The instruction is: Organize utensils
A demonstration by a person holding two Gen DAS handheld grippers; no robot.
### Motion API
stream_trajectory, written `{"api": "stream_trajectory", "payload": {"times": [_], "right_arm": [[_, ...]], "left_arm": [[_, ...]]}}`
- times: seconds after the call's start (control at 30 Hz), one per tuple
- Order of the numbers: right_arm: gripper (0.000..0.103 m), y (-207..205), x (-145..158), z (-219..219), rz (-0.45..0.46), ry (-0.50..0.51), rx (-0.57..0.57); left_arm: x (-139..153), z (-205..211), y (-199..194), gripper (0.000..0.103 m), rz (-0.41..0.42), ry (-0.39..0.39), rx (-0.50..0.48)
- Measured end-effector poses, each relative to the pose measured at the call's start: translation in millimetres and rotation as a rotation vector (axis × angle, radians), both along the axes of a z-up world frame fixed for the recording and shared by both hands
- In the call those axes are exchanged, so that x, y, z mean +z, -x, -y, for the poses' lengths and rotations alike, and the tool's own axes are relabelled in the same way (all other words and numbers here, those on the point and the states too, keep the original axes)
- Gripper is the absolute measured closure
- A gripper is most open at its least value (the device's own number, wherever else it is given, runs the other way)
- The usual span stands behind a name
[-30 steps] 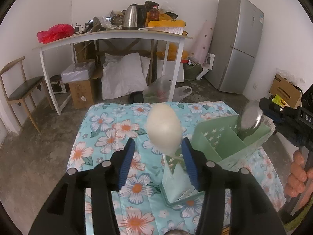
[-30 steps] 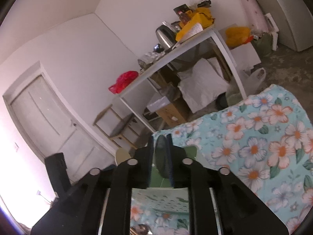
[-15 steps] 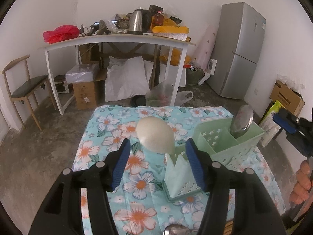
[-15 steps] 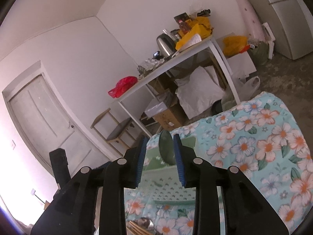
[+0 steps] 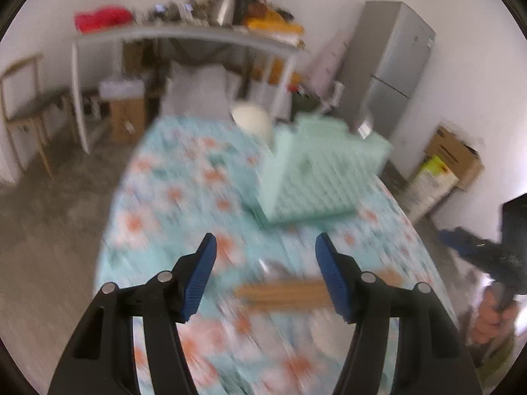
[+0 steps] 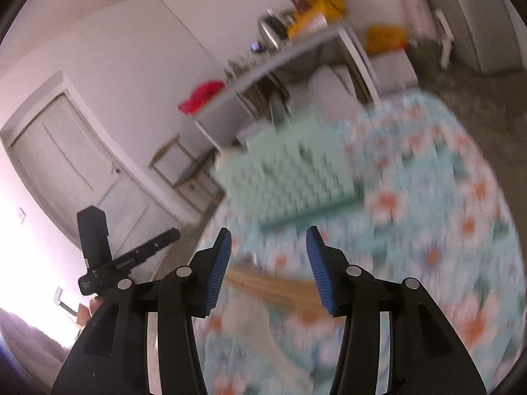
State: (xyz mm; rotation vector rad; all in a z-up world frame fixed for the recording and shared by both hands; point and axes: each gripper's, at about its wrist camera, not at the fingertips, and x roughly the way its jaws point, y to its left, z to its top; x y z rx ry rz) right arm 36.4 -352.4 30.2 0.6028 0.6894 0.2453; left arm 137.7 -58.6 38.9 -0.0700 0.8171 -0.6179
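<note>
Both pictures are blurry. The left gripper [image 5: 265, 276] is hanging over the table [image 5: 184, 177], and its blue jaws are spread wide with nothing between them. The right gripper [image 6: 267, 271] is doing the same, wide apart and holding nothing.

The table is wearing a light blue cloth with orange and white flowers. A green basket [image 5: 316, 177] with many little holes is sitting toward the far right part of the table. A white spoon [image 5: 252, 121] is sticking up out of the basket's left end. A shiny metal spoon [image 5: 362, 128] is poking up at its right end, but it is too blurry to see well.

A bunch of wooden chopsticks [image 5: 283, 293] is lying flat on the cloth near the front edge of the table, well apart from the basket. In the left view the chopsticks are showing between the two jaws, down on the cloth. In the right view they [image 6: 273, 288] are also showing between the jaws. A white thing [image 6: 257, 326] is lying on the cloth just beside them, nearer the front edge; I cannot tell what it is
</note>
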Motion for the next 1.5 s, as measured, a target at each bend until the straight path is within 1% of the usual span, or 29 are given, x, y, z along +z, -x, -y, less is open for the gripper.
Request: {"api": "stream_trajectory", "payload": {"times": [0.03,0.13,0.23,0.3,0.37,0.43,0.5,0.53,0.6,0.63,0.73,0.87,0.93,1.03,1.1,1.13,1.2,1.33,1.4,1.5], "right_arm": [[0.056,5.1,-8.9,-3.6,-0.031,-0.007,-0.005],[0.056,15.6,-26.7,-9.5,-0.089,-0.051,-0.021],[0.056,22.3,-38.2,-12.8,-0.120,-0.087,-0.039],[0.056,22.4,-39.8,-14.9,-0.136,-0.085,-0.049],[0.056,23.4,-38.4,-15.6,-0.140,-0.080,-0.054],[0.056,24.5,-36.7,-15.0,-0.135,-0.079,-0.057],[0.056,29.3,-35.4,-14.1,-0.128,-0.078,-0.057],[0.056,30.9,-34.6,-14.1,-0.125,-0.077,-0.057],[0.056,32.3,-33.9,-15.4,-0.122,-0.072,-0.056],[0.056,32.5,-32.9,-16.5,-0.119,-0.067,-0.056],[0.056,29.3,-28.7,-18.8,-0.111,-0.060,-0.046],[0.056,9.5,-14.7,-26.8,-0.112,-0.008,-0.008],[0.060,-8.0,-8.2,-34.1,-0.118,0.029,0.014],[0.069,-34.4,-7.9,-47.9,-0.136,0.067,0.057],[0.079,-57.5,-14.4,-64.3,-0.157,0.077,0.112],[0.081,-71.0,-20.6,-75.4,-0.175,0.083,0.142],[0.089,-89.4,-32.6,-92.7,-0.204,0.104,0.186],[0.096,-113.2,-60.0,-118.4,-0.288,0.179,0.222],[0.097,-112.9,-68.4,-124.5,-0.319,0.201,0.232],[0.097,-105.8,-71.1,-129.8,-0.332,0.220,0.255]], "left_arm": [[-8.0,2.3,8.7,0.043,-0.030,0.005,-0.033],[-28.3,11.6,24.1,0.044,-0.097,0.007,-0.083],[-49.4,26.0,30.7,0.049,-0.150,-0.032,-0.107],[-63.3,33.5,28.4,0.058,-0.197,-0.058,-0.109],[-76.7,40.2,27.5,0.063,-0.239,-0.073,-0.109],[-82.3,43.7,26.2,0.068,-0.247,-0.073,-0.109],[-84.4,46.8,24.7,0.077,-0.254,-0.069,-0.101],[-86.4,48.7,23.0,0.079,-0.258,-0.064,-0.098],[-87.7,50.5,24.9,0.091,-0.264,-0.058,-0.098],[-88.3,50.7,25.7,0.092,-0.268,-0.054,-0.100],[-86.6,48.2,28.7,0.094,-0.269,-0.048,-0.095],[-81.9,33.2,30.6,0.095,-0.284,-0.053,-0.064],[-79.2,21.2,32.0,0.095,-0.280,-0.059,-0.038],[-77.3,-3.3,35.3,0.095,-0.285,-0.062,0.016],[-76.8,-18.2,37.5,0.095,-0.290,-0.061,0.050],[-76.6,-25.9,38.8,0.095,-0.290,-0.060,0.069],[-76.4,-37.0,40.6,0.095,-0.286,-0.063,0.097],[-79.2,-55.5,42.3,0.095,-0.294,-0.048,0.138],[-79.8,-62.8,42.0,0.095,-0.298,-0.038,0.146],[-80.9,-67.9,40.6,0.095,-0.292,-0.032,0.147]]}}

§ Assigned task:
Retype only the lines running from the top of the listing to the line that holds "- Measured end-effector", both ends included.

§ The answer:
The instruction is: Organize utensils
A demonstration by a person holding two Gen DAS handheld grippers; no robot.
### Motion API
stream_trajectory, written `{"api": "stream_trajectory", "payload": {"times": [_], "right_arm": [[_, ...]], "left_arm": [[_, ...]]}}`
- times: seconds after the call's start (control at 30 Hz), one per tuple
- Order of the numbers: right_arm: gripper (0.000..0.103 m), y (-207..205), x (-145..158), z (-219..219), rz (-0.45..0.46), ry (-0.50..0.51), rx (-0.57..0.57); left_arm: x (-139..153), z (-205..211), y (-199..194), gripper (0.000..0.103 m), rz (-0.41..0.42), ry (-0.39..0.39), rx (-0.50..0.48)
- Measured end-effector poses, each relative to the pose measured at the call's start: translation in millimetres and rotation as a rotation vector (axis × angle, radians), both along the axes of a z-up world frame fixed for the recording and shared by both hands

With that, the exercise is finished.